Tsar Bomba: Largest weapon ever used. - VonGuard
http://en.wikipedia.org/wiki/Tsar_Bomba

======
Zenst
The plane that dropped this bomb would be a larger weapon given a plane can be
used as a weapon. Along the same lines aircraft carriers would be the largest
weapons I could think of. Though many countries have dabbled into weather
modification, then there are gas and other chemical weapons. So is it largest
based upon volume or size or weight or it being 100% dedicated weapon? Another
historical example beyond those large train driven guns the germans made would
be during World War One in which it was common to dig a large tunnel under the
enemy fortifications and place tons and tons of explosives under the enemy in
which you would eventualy set of blowing up the enemy -
[http://en.wikipedia.org/wiki/Battle_of_Messines_(1917)](http://en.wikipedia.org/wiki/Battle_of_Messines_\(1917\))
being a very interesting read in itself involving hundreds of tonnes of
explosives.
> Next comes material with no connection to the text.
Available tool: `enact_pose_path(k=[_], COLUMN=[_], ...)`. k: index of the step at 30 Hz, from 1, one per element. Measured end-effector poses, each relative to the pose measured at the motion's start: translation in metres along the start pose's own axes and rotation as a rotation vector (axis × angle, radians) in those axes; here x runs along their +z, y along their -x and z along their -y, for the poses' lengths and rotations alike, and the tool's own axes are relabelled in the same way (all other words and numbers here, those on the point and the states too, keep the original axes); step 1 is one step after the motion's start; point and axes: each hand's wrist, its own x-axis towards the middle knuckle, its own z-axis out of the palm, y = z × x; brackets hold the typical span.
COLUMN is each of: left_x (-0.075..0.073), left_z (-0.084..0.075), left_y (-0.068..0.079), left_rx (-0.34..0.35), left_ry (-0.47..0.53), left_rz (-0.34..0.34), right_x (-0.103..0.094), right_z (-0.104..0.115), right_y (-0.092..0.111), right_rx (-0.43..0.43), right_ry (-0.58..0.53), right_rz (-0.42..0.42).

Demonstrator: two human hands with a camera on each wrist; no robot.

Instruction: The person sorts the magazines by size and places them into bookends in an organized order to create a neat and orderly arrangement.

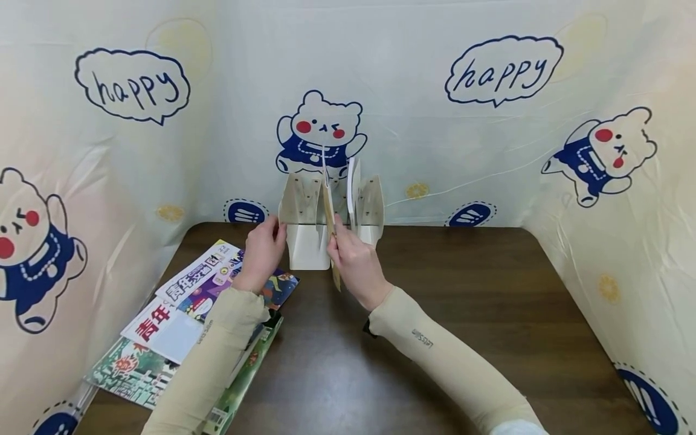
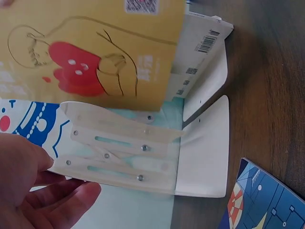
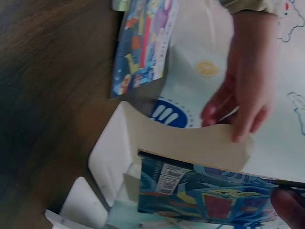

Though like landmines not all got set off and case here
[http://rense.com/general47/50000lbWW1bomb.htm](http://rense.com/general47/50000lbWW1bomb.htm)
about a 50,000 lbs bomb (22.6796 metric ton), which is still lighter than this
Tsar Bomba. Though more background upon such explosive type bombs can be
gleamed here
[http://en.wikipedia.org/wiki/Tunnelling_companies_of_the_Roy...](http://en.wikipedia.org/wiki/Tunnelling_companies_of_the_Royal_Engineers)
and mention is made of a of a far heavier:

""As preparation for the attack, six mines were detonated on 27 March 1916.
The largest of these was at St Eloi, dug by the 1st Canadian Tunnelling
Company, consisting of 95,600 pounds (43,400 kg) of explosive. This allowed
the capture of St Eloi by the British 41st Division.[20] This choice reduced
the total explosive to 450 tonnes. The evening before the attack, General
Plumer remarked to his staff, "Gentlemen, we may not make history tomorrow,
but we shall certainly change the geography." ""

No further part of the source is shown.